Balanced against the invasiveness of bypass surgery, the decision is not an easy one. I'd guess, barring the loss of too many major lawsuits (and this topic is hot currently among litigation attorneys), Johnson & Johnson's stent business will remain strong as we of the boomer generation come face-to-face with the price of a lifetime of fast food and labor-saving devices.

A reprieve for Boston Scientific

Put back the crash carts. Boston Scientific (NYSE:BSX) is up and walking. A sharp, short-term decline in use of drug coated stents, brought on by studies that show they may cause heart problems, has not significantly hurts sales overall. The FDA, after a survey of its own, has not restricted use of the devices.

According to analysts at several Wall Street firms, drug coated stents will keep a 75% to 80% share of the market. At Boston Scientific, sales of the stents represent 25% of sales. If the market in the product stabilizes, it could be the event that helps repair the company's image which has been damaged by worries about stent sales and problems with products from its Guidant unit.
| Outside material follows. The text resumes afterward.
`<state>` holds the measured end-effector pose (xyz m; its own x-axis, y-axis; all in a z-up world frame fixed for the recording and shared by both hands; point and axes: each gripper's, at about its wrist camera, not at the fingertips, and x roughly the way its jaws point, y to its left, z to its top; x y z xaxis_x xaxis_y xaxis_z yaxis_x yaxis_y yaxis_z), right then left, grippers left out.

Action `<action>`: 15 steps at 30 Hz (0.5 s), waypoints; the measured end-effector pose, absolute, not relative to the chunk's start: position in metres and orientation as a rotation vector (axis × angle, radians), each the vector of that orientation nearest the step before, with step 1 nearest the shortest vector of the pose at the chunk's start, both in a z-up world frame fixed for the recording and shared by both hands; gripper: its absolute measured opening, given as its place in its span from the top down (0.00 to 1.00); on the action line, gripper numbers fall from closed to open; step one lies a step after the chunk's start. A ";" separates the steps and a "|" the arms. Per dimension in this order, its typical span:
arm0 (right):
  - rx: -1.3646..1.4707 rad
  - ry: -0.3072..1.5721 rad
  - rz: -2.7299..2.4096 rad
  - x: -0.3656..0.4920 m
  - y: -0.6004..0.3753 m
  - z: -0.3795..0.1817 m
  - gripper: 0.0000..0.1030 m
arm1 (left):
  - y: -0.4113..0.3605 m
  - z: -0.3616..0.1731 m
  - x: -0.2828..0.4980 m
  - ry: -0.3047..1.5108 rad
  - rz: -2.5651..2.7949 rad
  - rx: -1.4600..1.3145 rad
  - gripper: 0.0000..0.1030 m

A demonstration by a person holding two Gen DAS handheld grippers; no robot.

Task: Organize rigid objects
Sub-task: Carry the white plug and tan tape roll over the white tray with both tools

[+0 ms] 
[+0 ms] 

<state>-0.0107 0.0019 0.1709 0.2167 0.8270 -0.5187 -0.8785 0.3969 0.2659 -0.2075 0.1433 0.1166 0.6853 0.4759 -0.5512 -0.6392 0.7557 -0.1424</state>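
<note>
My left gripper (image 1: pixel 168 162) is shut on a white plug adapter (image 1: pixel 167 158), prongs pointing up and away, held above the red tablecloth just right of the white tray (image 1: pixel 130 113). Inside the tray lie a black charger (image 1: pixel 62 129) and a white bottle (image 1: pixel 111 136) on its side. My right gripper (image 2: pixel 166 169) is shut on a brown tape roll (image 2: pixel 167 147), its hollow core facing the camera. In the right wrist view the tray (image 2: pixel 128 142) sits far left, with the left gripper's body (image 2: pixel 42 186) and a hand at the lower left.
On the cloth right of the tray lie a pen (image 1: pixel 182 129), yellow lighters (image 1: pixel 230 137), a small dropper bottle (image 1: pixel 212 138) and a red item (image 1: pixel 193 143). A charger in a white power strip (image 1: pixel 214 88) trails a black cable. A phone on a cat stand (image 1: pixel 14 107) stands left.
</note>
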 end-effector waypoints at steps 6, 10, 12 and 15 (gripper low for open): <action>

Boston Scientific's stock has been pounded like a red-headed mule as concerns about stents and problems with Guidant have mounted. The stock traded for $36 two years ago and now changes hands at a little over $16. While the S&P is up close to 20% over the 24 months, BSX stock is off by slightly over 50%.

With stents back in fashion, it is now or, perhaps, never for a BSX recovery.

Douglas A. McIntyre is a partner at 24/7 Wall St.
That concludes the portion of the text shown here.